Planet Labs PBC reports Q1 results on June 4 carrying one of the more charged setups in the satellite data space: a 46% surge over the past month, short sellers rebuilding positions in real time, and analysts struggling to keep their targets anywhere near the current price.
The rally has outrun the Street decisively. The stock closed at $51.14 — well above every published price target in ORTEX data. Wedbush, one of the most recently updated voices, lifted its target to $50 in mid-May. Goldman Sachs is at $20, Morgan Stanley at $35, and Citi at $35. Every major firm that moved since March raised its target, but none got close to where the stock is now trading.
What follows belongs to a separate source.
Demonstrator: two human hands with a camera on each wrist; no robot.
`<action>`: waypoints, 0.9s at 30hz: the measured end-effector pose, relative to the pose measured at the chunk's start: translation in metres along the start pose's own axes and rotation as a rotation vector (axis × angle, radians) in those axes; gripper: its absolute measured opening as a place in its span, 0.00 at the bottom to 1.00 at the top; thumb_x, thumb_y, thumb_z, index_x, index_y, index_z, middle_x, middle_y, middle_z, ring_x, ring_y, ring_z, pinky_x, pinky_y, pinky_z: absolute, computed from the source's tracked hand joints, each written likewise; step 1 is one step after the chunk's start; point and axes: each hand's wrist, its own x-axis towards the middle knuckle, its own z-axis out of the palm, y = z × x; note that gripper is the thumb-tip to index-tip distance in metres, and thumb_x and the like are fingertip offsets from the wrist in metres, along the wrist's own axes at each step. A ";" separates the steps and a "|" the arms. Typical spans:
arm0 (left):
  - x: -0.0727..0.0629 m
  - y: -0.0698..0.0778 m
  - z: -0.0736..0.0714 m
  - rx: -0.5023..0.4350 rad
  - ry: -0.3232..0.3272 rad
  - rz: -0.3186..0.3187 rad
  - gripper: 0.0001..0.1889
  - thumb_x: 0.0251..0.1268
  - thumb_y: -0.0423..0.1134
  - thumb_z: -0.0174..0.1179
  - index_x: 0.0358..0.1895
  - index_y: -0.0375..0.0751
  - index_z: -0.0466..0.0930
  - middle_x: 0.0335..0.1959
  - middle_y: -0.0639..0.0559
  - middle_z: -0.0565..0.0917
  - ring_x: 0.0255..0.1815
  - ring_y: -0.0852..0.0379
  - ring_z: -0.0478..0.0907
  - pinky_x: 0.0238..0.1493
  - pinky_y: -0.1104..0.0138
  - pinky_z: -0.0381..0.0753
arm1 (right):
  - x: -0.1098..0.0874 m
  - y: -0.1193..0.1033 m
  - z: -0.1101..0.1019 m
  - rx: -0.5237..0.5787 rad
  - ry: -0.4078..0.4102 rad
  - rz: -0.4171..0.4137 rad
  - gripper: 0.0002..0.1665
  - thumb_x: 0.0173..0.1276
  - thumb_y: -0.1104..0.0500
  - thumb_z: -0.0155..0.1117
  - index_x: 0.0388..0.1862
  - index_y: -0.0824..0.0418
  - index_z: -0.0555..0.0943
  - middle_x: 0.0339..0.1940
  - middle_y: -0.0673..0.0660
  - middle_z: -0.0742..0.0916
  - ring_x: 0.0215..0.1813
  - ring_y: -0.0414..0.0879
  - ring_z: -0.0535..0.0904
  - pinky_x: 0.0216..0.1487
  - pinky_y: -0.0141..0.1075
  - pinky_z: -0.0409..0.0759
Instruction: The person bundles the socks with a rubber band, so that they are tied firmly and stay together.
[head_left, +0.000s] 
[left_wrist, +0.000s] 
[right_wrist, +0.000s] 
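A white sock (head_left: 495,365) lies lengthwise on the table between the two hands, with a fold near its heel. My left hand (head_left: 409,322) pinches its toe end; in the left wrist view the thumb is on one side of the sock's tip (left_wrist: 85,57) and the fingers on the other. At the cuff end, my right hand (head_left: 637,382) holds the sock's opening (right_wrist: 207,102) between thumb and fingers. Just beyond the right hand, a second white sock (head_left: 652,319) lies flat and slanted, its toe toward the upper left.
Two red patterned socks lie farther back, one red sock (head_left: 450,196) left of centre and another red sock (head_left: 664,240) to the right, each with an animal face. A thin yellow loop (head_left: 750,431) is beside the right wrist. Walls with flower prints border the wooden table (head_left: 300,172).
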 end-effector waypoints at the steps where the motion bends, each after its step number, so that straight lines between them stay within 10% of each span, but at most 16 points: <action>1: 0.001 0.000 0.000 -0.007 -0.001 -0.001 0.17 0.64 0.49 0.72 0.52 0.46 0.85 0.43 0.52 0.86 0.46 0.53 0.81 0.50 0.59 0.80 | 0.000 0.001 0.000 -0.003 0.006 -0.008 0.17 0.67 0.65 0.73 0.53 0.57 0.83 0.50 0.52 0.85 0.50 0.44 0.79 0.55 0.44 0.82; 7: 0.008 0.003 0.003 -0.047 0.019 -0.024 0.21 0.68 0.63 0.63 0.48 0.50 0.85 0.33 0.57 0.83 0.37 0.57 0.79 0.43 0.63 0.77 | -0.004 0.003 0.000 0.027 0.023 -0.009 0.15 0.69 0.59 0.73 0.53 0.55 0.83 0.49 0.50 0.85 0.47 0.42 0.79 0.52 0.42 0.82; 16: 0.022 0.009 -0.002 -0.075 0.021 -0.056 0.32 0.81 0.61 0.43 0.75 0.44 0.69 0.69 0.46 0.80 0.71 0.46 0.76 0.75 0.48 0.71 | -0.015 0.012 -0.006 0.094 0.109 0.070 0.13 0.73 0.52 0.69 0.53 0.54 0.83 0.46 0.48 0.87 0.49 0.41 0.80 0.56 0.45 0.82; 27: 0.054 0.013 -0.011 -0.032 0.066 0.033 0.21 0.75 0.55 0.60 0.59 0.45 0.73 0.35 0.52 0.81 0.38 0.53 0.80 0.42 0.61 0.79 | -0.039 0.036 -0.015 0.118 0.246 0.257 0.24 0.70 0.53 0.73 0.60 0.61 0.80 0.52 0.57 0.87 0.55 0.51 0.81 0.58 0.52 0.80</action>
That gap isn't a valuation curiosity — it's the central tension heading into the print. The consensus is technically a sell, with one registered sell-side position against a cluster of buys and neutrals, and a mean target implying roughly 30% downside from current levels.
Short sellers have taken notice. SI has climbed 11% over the past week to 12.1% of the free float — a meaningful level for a name this size — and is up sharply from the April trough near 40.9 million shares. The month-on-month picture actually shows improvement (SI is down 15% from late April highs), suggesting some short covering accompanied the rally before the most recent rebuilding. Borrow conditions remain permissive: cost to borrow is just 0.45% and availability is ample at 213%, meaning the lending pool is far from stressed. Short sellers can add to positions freely — and they appear to be doing so.
Options positioning tells a calmer story. The put/call ratio is 0.40, just barely above its 20-day average and nowhere near the defensive extremes seen in late April, when it briefly spiked above 0.70. Call-heavy positioning has dominated recent weeks, consistent with a market leaning into the momentum rather than hedging against it. The ORTEX short score of 60.6 sits in moderate territory — elevated enough to flag, not extreme enough to signal an imminent squeeze.
The bull case rests on Planet Labs' expanding defence footprint. The recent nine-figure Swedish Armed Forces contract is the latest evidence that sovereign governments are willing to pay for daily satellite imagery at scale. Bulls point to the maturing AI commercial flywheel, multi-year high-value contracts, and a backlog that supports long-term growth. Bears counter that profitability remains distant — the P/E is deeply negative, EV/EBITDA well above 600x, and return on assets sits at minus 6.4%. Insiders sold material amounts in early April, with the CEO and CFO each offloading shares at prices between $34 and $35 — well below where the stock trades now, though that could simply reflect pre-planned selling programmes rather than conviction.
The June 4 print will test whether Planet Labs' revenue trajectory and contract momentum can justify a valuation that the Street, en masse, has yet to endorse — and whether the short sellers rebuilding positions ahead of earnings are early or right on time.